Debug your webhooks

Developing with webhooks can be a new experience for developers. It can be hard to debug when something goes awry. This guide will cover the basics for debugging and help you to direct your attention to the correct spot.

Webhooks and local development

When you or a user of your application performs certain actions, a webhook can be triggered. You can see the full list of webhook events for a list of the actions that could result in a Webhook. Depending on the events subscribed to in the Webhooks⁠ page in the Clerk Dashboard, a webhook event will be triggered and sent to the specified endpoint in your application.

When you are developing on your localhost, your application is not internet facing and can't receive the webhook request. You will need to use a tool that creates a tunnel from the internet to your localhost. These tools will provide temporary or permanent URLs depending on the tool and the plan you subscribe to. Popular tools include ngrok, localtunnel and Cloudflare Tunnel.

This guide will address common issues that arise when developing with webhooks and how to debug them.

Check your Middleware configuration

Incoming webhook events will never be signed in -- they are coming from a source outside of your application. Since they will be in a signed out state, the route should be public.

The following example shows the recommended Middleware configuration for your webhook routes.

import { clerkMiddleware } from '@clerk/nextjs/server'

// Make sure that the `/api/webhooks/(.*)` route is not protected here
export default clerkMiddleware()

export const config = {
  matcher: [
    // Skip Next.js internals and all static files, unless found in search params
    '/((?!_next|[^?]*\\.(?:html?|css|js(?!on)|jpe?g|webp|png|gif|svg|ttf|woff2?|ico|csv|docx?|xlsx?|zip|webmanifest)).*)',
    // Always run for API routes
    '/(api|trpc)(.*)',
  ],
}

Test the Route Handler or API Route

If you are having trouble with your webhook, you can create a basic Route Handler and then test it locally. First, add the following file and code to your app.

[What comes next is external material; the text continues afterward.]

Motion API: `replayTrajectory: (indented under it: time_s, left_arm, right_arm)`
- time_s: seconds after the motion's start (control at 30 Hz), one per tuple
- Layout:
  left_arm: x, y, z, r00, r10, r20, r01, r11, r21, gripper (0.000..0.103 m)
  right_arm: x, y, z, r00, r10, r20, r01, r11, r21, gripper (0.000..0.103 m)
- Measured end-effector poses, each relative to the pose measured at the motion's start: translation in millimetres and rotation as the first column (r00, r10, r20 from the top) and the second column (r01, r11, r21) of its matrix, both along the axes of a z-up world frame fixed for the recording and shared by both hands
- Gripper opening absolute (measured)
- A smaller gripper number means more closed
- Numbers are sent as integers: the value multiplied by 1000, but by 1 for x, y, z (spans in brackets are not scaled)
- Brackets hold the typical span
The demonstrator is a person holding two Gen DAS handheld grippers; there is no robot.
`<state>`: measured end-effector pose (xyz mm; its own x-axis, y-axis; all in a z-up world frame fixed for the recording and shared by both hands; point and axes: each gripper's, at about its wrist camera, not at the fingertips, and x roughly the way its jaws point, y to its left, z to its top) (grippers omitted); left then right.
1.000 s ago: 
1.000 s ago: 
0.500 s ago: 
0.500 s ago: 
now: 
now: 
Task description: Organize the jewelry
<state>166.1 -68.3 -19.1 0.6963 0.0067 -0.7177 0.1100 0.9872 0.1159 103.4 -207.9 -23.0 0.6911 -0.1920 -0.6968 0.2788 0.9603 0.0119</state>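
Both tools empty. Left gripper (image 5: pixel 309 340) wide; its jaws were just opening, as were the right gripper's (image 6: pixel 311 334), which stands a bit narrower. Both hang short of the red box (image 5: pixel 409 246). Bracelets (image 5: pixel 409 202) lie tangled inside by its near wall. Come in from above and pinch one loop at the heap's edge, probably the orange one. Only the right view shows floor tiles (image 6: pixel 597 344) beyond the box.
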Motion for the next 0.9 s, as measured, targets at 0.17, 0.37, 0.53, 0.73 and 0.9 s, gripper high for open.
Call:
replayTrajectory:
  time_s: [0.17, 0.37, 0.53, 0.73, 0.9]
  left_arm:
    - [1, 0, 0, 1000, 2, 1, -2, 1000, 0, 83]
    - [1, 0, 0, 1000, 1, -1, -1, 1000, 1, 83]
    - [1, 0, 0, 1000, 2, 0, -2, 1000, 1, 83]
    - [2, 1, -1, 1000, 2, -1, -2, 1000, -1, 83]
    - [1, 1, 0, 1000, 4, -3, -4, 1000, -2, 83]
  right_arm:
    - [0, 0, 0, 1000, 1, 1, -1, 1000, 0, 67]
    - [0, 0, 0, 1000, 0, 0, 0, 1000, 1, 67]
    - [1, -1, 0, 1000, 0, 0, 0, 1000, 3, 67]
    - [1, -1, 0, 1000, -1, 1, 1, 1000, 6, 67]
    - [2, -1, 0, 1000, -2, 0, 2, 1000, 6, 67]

If you're having trouble with your webhook, you can create a basic response and then test it locally.

1. Create a test route in your application:
   Next.js

   export async function POST() {
     return Response.json({ message: 'The route is working' })
   }

2. Run your application.
3. Run the following command to send a request to the test route:

   curl -H 'Content-Type: application/json' \
       -X POST http://localhost:3000/api/webhooks/test

If you see the {"message":"The route is working"}, then the basic Route Handler is working and ready to build on.

Check your configuration in the Clerk Dashboard

Whether you are developing locally or deploying to production, the webhook URL provided in your webhook endpoint⁠ must be exact and correct. The URL breaks down into three parts:

• the protocol (http vs https) - Whether in development using a tunnel or in production, the URL will almost always use https so ensure that the protocol is correct.
• the domain (domain.com) - The domain needs to be exact. A common error in production is not including the www.. Unlike entering a domain in your browser, a webhook will not be redirected from domain.com to www.domain.com. If your application lives on www.domain.com then the webhook URL must use that.
• the path (/api/webhooks/user) - The path must match the path in your application.

Debug your tunnel and webhook delivery

If your webhook is still getting errors after testing its route locally and verifying the endpoint's configuration in the Clerk Dashboard, you can further investigate the specific errors returned by the webhook. Depending on the type of error, your approach to fixing the webhook will vary.

1. In the Clerk Dashboard, navigate to the Webhooks⁠ page.
2. Select the endpoint for which you want to test.
3. In the Message attempts table, you will likely see that one or more of those attempts have failed. Select the failed attempt to expand it.
4. In the details for the attempt, there will be a HTTP RESPONSE CODE. The code will likely be either a 500 or a 4xx error, which will indicate there is some misconfiguration.

Common HTTP response codes

The following table has some of the common response codes you might see and what they indicate. This is not an exhaustive list and you may need to research the code or error you are receiving. See HTTP response status codes⁠ from MDN for reference.

Debug webhook verification

To verify the webhook, see the guide on webhooks for a detailed code example. You can also visit the Svix guide on verifying payloads⁠.

Diagnosing a problem in this part of the webhook can be challenging. Your best bet would be the liberal use of console.log. You could log out the following to check if the values are correct:

• the signing secret
• the headers
• the body before verifying
• the result of the .verify() attempt

The results of these will appear in the command line where you are running your application.

Checking the values and the progress of the webhook code will allow you to narrow down where the code is failing. They will often return null or errors where they should be returning values.

Check your logic

Once you have verified the webhook, you will now be writing your own code to handle the values from the webhook. This could range from saving data to a databse, or integrating with another system, to updating users or sending emails or SMS.

If the webhook is verified and you're seeing a 500 status code or your webhook is not behaving as expected, remember that you can use console.log to help diagnose what the problem is. Console logs and errors will be displayed on your command line, allowing you to see what's happening and address the bugs.